What the task requires. Only the lines from the start of the entries up to and including the line with "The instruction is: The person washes" should be written out, exactly as they stand.

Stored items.
⁂

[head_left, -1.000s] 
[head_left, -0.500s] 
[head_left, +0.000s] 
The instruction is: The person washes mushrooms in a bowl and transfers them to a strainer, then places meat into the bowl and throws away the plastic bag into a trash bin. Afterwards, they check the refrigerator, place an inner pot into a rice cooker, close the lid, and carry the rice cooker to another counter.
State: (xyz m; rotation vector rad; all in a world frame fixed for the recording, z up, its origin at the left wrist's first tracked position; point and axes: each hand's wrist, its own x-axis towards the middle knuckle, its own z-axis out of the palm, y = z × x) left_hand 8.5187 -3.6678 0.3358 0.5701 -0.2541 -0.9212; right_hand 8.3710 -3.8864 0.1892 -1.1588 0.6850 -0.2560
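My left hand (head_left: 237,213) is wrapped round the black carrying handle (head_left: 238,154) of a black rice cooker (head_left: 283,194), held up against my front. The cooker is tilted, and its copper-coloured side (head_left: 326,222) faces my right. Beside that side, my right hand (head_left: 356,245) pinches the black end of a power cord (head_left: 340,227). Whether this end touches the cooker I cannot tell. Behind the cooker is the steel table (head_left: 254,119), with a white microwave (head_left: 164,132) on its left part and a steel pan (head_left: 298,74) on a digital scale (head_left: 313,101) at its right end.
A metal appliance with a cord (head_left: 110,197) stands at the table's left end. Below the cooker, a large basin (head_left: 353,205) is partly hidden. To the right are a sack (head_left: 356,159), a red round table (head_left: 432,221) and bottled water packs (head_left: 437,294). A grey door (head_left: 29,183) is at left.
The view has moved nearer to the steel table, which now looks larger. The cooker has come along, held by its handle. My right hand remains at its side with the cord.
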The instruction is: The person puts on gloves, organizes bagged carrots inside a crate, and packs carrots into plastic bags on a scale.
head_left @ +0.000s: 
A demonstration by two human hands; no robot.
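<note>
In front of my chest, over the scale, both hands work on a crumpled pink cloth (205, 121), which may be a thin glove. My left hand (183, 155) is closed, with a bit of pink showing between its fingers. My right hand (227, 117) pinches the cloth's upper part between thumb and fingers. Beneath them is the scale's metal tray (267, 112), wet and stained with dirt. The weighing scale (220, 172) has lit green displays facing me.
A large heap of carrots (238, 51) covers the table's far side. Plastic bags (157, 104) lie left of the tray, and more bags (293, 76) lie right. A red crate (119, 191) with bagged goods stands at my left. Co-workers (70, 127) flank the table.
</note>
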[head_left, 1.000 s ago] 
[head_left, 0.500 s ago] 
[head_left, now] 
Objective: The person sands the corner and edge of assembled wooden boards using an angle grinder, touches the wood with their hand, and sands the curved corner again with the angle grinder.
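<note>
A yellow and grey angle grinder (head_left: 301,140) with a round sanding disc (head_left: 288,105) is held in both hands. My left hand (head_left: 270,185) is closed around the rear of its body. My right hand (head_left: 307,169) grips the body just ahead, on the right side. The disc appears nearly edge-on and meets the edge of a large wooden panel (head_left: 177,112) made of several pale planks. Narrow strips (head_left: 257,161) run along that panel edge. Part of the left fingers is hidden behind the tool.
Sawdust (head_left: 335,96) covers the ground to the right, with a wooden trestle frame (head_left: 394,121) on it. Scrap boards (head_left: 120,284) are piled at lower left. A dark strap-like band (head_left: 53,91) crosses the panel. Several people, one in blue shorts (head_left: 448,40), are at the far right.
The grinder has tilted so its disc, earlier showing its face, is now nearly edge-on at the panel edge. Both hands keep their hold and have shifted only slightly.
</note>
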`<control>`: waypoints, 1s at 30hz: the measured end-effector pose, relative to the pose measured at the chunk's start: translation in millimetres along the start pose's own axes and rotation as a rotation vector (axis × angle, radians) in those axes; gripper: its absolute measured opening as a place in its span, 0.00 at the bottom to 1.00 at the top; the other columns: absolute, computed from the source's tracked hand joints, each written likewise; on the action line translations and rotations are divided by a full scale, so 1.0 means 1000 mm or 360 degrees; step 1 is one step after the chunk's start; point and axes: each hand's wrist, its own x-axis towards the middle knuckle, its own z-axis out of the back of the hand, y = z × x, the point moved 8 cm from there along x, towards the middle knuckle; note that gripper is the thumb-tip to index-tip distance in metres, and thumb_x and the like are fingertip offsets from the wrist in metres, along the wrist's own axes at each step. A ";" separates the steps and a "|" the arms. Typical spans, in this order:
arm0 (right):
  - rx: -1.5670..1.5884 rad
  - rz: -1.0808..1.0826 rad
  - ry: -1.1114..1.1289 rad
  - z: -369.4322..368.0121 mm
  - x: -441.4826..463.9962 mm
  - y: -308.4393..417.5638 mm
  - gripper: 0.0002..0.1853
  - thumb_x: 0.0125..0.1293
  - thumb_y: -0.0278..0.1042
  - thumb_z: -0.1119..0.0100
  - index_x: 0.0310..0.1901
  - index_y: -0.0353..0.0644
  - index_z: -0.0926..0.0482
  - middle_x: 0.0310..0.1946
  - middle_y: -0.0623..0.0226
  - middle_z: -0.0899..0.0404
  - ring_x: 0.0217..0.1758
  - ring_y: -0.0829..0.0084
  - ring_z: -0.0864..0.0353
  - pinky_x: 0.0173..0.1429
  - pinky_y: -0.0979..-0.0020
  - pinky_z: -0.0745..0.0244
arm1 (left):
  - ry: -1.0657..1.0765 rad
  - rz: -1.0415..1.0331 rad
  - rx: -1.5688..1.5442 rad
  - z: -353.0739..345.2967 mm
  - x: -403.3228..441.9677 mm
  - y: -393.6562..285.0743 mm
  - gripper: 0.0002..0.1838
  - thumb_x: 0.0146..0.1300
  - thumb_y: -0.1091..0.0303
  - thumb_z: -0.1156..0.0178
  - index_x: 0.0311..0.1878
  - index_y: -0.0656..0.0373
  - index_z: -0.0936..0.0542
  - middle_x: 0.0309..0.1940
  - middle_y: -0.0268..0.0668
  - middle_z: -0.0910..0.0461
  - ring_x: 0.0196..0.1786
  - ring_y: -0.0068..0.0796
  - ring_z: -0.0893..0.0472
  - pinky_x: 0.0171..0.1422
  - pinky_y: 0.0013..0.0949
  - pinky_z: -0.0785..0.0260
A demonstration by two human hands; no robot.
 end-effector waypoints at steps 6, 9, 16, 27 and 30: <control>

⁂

Your solution.
[head_left, -1.000s] 
[head_left, -0.500s] 
[head_left, +0.000s] 
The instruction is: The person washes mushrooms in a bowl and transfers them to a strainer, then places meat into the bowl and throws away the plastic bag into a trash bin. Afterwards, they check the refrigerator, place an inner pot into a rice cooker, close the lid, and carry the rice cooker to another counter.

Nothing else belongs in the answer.